• REQUIREMENT: Start at the first line of the material. Repeat each line exactly through the one containing "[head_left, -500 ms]", then stop.

• INFORMATION SUPPLIED:
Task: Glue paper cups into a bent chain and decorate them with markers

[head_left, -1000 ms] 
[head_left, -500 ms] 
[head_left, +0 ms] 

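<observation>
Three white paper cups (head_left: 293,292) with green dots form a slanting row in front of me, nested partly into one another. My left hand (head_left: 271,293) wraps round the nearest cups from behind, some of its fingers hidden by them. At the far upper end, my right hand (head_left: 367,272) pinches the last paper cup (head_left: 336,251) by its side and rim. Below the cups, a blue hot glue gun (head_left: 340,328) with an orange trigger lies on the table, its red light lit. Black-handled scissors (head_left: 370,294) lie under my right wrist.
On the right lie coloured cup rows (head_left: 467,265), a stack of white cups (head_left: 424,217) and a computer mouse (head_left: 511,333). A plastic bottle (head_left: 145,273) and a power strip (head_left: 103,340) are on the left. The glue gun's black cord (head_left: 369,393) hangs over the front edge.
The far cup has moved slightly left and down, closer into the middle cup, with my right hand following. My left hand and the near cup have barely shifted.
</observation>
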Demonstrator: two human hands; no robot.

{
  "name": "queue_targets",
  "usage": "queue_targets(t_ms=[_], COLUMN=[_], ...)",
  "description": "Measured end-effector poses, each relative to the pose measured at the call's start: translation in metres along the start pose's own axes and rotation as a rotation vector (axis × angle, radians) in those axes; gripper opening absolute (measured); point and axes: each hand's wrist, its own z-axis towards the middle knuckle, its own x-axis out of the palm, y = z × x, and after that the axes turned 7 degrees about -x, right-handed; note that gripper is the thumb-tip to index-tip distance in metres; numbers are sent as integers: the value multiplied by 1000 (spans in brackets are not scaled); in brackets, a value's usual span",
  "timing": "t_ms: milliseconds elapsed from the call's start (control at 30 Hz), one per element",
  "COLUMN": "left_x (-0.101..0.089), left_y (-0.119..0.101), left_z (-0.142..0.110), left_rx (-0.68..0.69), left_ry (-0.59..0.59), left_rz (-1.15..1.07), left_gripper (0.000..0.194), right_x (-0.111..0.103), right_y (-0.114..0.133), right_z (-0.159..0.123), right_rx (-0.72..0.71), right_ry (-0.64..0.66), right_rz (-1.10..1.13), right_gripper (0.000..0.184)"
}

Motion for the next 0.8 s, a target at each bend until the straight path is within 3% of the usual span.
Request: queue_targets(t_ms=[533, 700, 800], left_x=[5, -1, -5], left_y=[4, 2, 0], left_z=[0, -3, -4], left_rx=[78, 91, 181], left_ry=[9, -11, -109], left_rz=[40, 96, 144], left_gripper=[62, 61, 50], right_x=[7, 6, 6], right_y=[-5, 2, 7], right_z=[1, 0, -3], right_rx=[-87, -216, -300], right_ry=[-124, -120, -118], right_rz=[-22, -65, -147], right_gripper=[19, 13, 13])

• ANSWER TO THE PROBLEM:
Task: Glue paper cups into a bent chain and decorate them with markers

[head_left, -1000 ms] 
[head_left, -500 ms] 

No part of the exercise is left unanswered.